The predicaments of the Irish banks are only sideshows in a much greater global drama, writes Tony Kinsella
BANKS AROUND the world will be publishing their 2007 accounts over the coming weeks, and they won’t be competing with each other to be the first to do so. Many of the world’s banks – despite massive money transfusions – are basically insolvent. Nobel Prize-winning economist Paul Krugman calls them zombie banks.
A zombie bank is one whose paper assets exceed paper liabilities and is therefore theoretically solvent – provided those assets are worth something near their paper value. Whether they are, or how much they might realise in a fire sale, are questions now exercising harried minds across the planet.
We have naturally focused on the particular practices within Anglo Irish, and on the dialogue between the Government and the major Irish banks as to how the latter might be recapitalised, but these are only sideshows in a much greater global drama.
The German financial newspaper Handelsblatt wrote last week: “It is not easy to say this loudly and clearly: The German banks are on the edge of the abyss.” Günther Merl, the head of the agency that manages Soffin, Germany’s Special Fund for Financial Market Stabilisation, resigned last Wednesday on the grounds that Soffin was incapable of achieving its goal of jump-starting the economy.
Gretchen Morgenson, assistant business and financial editor at the New York Times spelled it out: “The money business as we have come to know it over the last two decades . . . is a goner. Got that? Toast.”
Paul J Miller, an analyst at the Washington-based US investment group Friedman, Billings, Ramsey, estimates that the US banking system will need a further one trillion dollars of public funding to get it moving again. This would be in addition to the now almost fully expended $700 billion (€539 billion) Troubled Asset Relief Programme and the $825 billion stimulus plan President Obama is proposing.

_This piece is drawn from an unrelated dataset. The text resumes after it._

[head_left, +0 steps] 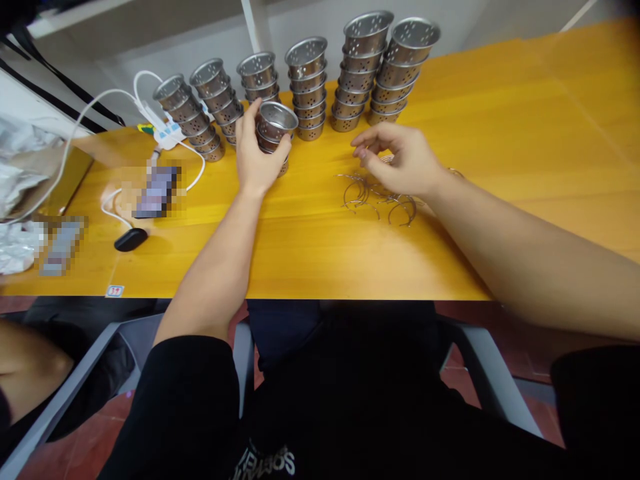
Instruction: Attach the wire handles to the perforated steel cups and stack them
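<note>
My left hand point(254, 157) is closed around a short stack of perforated metal cups point(278, 119), fingers on the far left side and thumb on the right. The stack stands upright on the yellow table, its lower part mostly hidden by the hand. To the right, my right hand point(400, 157) hovers over a loose pile of thin curved wire pieces point(357, 192). Its fingers are loosely bent, slightly apart from the thumb, and nothing shows between them. Part of the pile lies hidden beneath this hand.
Taller stacks of the same cups point(309, 87) line the table's back edge point(470, 55). At left lie a blurred phone point(157, 192), a power strip point(169, 135) with white cables, a black oval device point(131, 239) and plastic bags point(23, 247). Another person's leg point(33, 367) is at lower left.
</note>
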`<state>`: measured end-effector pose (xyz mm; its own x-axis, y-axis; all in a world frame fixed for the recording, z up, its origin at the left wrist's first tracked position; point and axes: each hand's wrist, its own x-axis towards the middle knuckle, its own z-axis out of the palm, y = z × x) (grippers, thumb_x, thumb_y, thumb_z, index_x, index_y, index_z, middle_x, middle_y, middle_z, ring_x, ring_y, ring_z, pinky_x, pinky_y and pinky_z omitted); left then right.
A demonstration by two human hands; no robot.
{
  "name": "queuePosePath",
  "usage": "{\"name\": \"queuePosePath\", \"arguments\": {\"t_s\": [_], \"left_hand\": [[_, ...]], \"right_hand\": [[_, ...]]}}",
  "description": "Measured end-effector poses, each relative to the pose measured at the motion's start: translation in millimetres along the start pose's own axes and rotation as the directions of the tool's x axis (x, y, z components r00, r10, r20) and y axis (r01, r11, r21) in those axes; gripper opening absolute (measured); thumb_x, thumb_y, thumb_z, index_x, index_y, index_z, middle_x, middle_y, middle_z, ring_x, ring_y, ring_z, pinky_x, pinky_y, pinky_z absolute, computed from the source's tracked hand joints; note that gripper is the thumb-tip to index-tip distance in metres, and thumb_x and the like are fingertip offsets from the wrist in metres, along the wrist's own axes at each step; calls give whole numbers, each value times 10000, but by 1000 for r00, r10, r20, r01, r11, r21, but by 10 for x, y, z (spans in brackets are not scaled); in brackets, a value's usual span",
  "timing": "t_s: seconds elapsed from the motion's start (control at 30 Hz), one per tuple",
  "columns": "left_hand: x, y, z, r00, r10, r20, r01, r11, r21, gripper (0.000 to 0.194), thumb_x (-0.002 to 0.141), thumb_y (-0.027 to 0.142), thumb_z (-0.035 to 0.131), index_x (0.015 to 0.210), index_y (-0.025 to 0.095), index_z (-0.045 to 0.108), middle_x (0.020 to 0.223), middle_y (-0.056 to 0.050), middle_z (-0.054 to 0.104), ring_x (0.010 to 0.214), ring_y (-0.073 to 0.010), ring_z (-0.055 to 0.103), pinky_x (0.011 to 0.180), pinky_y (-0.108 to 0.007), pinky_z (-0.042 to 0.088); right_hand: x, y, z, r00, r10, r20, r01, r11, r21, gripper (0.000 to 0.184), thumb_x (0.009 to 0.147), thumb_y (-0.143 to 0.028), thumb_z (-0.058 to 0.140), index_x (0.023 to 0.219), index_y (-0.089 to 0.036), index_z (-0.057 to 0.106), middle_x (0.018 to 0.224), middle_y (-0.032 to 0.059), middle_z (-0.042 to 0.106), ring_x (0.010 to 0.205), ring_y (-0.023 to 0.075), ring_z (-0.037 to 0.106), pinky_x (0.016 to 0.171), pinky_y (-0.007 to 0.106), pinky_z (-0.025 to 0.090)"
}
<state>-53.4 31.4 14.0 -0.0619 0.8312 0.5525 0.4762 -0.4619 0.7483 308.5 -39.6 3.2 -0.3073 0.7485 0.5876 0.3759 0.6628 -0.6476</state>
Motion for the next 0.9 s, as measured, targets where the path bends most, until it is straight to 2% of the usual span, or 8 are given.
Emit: {"name": "queuePosePath", "arguments": {"t_s": [0.1, 0.17, 0.27, 0.37, 0.47, 0.7, 0.8, 0.9], "left_hand": [[-10, -49, 30, 1000, 17, -12, -16, 1000, 23, 858, 900, 703, 1118, 1594, 426, 696, 1714, -103, 752, 1774, -408, 657, 1583, -577, 529], [-10, -82, 42, 998, 51, -37, -49, 998, 51, 866, 934, 708, 1099, 1635, 428, 674, 1718, -102, 744, 1730, -398, 690, 1509, -550, 601], [-4, -96, 29, 997, 63, -52, -60, 996, 59, 907, 950, 654, 1113, 1700, 429, 654, 1704, -110, 738, 1690, -400, 712, 1455, -536, 638], [-9, -65, 1, 998, 61, -35, -58, 996, 70, 842, 910, 570, 1162, 1607, 387, 725, 1610, -127, 771, 1651, -414, 721, 1459, -552, 633], [-18, -51, 6, 998, 65, -23, -63, 994, 85, 733, 904, 560, 1170, 1471, 351, 754, 1548, -129, 783, 1616, -411, 726, 1443, -558, 639], [-7, -168, 76, 998, 55, -35, -53, 998, 46, 731, 921, 723, 1130, 1378, 329, 718, 1487, -110, 791, 1488, -372, 778, 1387, -563, 658], [-6, -214, 58, 996, 94, 7, -94, 995, 40, 725, 951, 783, 1083, 1402, 351, 715, 1490, -98, 823, 1437, -351, 806, 1368, -562, 673], [-4, -258, 48, 985, 156, 70, -159, 986, 45, 728, 986, 840, 1023, 1446, 368, 715, 1533, -101, 831, 1486, -353, 801, 1377, -564, 672]], "right_hand": [[-1, 21, 3, 1000, -7, -9, 7, 1000, -2, 661, 1136, -1012, 761, 1283, -383, 905, 1150, 95, 923, 908, 379, 847, 856, 646, 763], [2, 23, 5, 1000, -7, -13, 7, 1000, -4, 634, 1139, -969, 793, 1281, -363, 914, 1143, 106, 922, 910, 385, 852, 852, 640, 765], [9, 5, 2, 1000, -12, -15, 12, 1000, -1, 635, 1132, -951, 811, 1263, -340, 919, 1122, 125, 926, 896, 393, 848, 838, 653, 759], [12, -30, -10, 1000, 25, 3, -25, 1000, 12, 619, 1102, -983, 812, 1243, -388, 906, 1135, 104, 927, 916, 398, 847, 877, 676, 771], [12, -61, -23, 996, 87, 31, -88, 996, 16, 552, 1074, -982, 831, 1238, -457, 884, 1169, 69, 922, 981, 402, 846, 965, 684, 789], [13, -63, -5, 999, 36, 17, -37, 999, 10, 647, 1106, -981, 816, 1248, -356, 900, 1143, 135, 918, 929, 390, 830, 940, 695, 763], [12, -50, 6, 998, 59, 13, -59, 998, 18, 674, 1070, -1015, 838, 1235, -364, 897, 1140, 131, 916, 937, 394, 827, 963, 713, 764], [6, -24, 1, 998, 61, 24, -62, 998, 8, 673, 1069, -1034, 812, 1252, -391, 891, 1161, 119, 925, 954, 403, 824, 973, 746, 767]]}}
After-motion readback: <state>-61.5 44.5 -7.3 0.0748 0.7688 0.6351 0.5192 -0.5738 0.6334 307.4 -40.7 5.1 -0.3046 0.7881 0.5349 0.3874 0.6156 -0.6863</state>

In the UK some city forecasts suggest that bad loans and investments from all the banks combined could amount to over €200 billion.
Up until now, in a series of piecemeal gestures, public authorities have reacted to the banking crisis by providing mixtures of emergency funding, soft loans and guarantees which have so far prevented total collapse.
We are still operating at the emergency response level, dispatching fire tenders to extinguish blazes or stand by at the scenes of likely future fires. No matter how well equipped a fire service might be, it eventually runs out of resources. Once an inferno has become obviously systemic, the authorities must act to correct the faults which caused its elements to burn in the first place.
Authorities from Dublin to Dubai are confronted with challenges they have never before had to face. They understandably hesitate, boxed in by convention and practice, hampered by rules they drafted to cover different circumstances, and anxious not to make already bad situations worse.
Their problem is that doing nothing, or even continuing the temporary measures already in place, are no longer practicable options. As toasted zombies reveal their smouldering over-valued assets, governments will be obliged to return to the fray. There are limits to how much money even the most solvent of states can fling at banking institutions in the hopes that one final package will work the magic. That is the British high command’s Battle of the Somme logic – feeding thousands of fresh troops into a horrific meat-grinder in the hopes that “one final push” will achieve victory.
Both Sweden and the US offer us examples of successful resolutions of banking crises.
In the late 1980s US Savings and Loans, (the equivalent of our building societies), collapsed. The US government effectively nationalised those zombies. A special body, the Resolution Trust Corporation, absorbed their bad assets, and then sold off the now restored Savings and Loans to new owners.
When Sweden’s banking system was in dire straits in 1993, the Swedish government created Securum. This was the nationalisation vehicle through which Swedish banks with bad assets were taken into public ownership. Existing shareholders were simply wiped out.
The state provided funds to allow the banks to continue lending, while it brought in teams of managers to process their assets. Many were sold on, with Securum maintaining a minority shareholding. These holdings were later sold off, often for a handsome profit, when the new owners had resuscitated them.
Securum was set up to operate for a maximum of 15 years, but was eventually dissolved after four. Some argue that it should have operated for longer to provide a greater return for Swedish taxpayers.
The degree to which individual banks are in trouble, and the capacities of different governments to underwrite wobblier banks varies from country to country. If we continue the piecemeal approach, we will get distorted and dangerous competition like the flood of sterling deposits into Irish banks following the Government’s initial blanket guarantee.
It is obvious that a broader approach is needed; a European “bad bank” where toxic assets can be parked while they are analysed, cleaned up and eventually sold. Current shareholders may suffer, but most likely considerably less than if their banks collapse.
Regulatory obstacles would have to be overcome, not least in the intellectual parameters of European governments and of a European Commission which persists in parroting pious hopes of a return to normal in a few years. We can neither afford to do nothing, nor to continue as we are. We need courage, audacity and a global approach – otherwise we will face the daunting task of trying to build new banks from the zombies’ toasted crumbs.